• WORK TO COMPLETE: Starting with the opening line of the material, restate every line word for word, and end on the line containing "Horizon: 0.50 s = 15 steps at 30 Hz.".
════════════════
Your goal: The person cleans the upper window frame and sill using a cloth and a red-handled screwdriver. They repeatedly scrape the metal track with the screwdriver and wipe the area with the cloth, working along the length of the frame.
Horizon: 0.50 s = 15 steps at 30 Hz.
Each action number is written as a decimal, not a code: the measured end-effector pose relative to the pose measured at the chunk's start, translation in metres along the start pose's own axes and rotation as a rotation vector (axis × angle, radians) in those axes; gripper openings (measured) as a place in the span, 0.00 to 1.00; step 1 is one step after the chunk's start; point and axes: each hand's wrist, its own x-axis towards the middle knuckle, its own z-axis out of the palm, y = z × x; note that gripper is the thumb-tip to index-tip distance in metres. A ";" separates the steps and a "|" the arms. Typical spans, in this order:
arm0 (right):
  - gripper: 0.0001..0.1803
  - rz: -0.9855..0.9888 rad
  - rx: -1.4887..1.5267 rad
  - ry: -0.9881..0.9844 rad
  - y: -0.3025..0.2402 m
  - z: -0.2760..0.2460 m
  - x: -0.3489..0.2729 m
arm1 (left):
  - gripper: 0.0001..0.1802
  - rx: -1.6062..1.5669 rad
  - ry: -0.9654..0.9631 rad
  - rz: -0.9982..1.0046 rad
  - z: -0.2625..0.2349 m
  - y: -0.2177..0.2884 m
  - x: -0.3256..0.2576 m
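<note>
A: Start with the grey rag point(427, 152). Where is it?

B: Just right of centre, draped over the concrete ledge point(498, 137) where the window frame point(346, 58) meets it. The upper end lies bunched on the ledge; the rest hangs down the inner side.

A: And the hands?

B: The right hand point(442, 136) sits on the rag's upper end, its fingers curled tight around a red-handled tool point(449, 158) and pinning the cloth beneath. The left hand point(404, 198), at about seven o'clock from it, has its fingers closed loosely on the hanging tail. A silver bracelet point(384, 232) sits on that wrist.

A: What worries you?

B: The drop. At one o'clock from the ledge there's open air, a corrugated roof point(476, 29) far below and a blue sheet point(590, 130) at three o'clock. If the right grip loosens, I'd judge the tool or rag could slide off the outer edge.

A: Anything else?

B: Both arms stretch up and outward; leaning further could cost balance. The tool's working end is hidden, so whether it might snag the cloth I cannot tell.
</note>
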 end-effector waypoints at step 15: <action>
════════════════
• PROBLEM SOLUTION:
Your goal: The person cleans the upper window frame and sill using a cloth and a red-handled screwdriver. They repeatedly scrape the metal track with the screwdriver and wipe the area with the cloth, working along the length of the frame.
Horizon: 0.50 s = 15 steps at 30 Hz.

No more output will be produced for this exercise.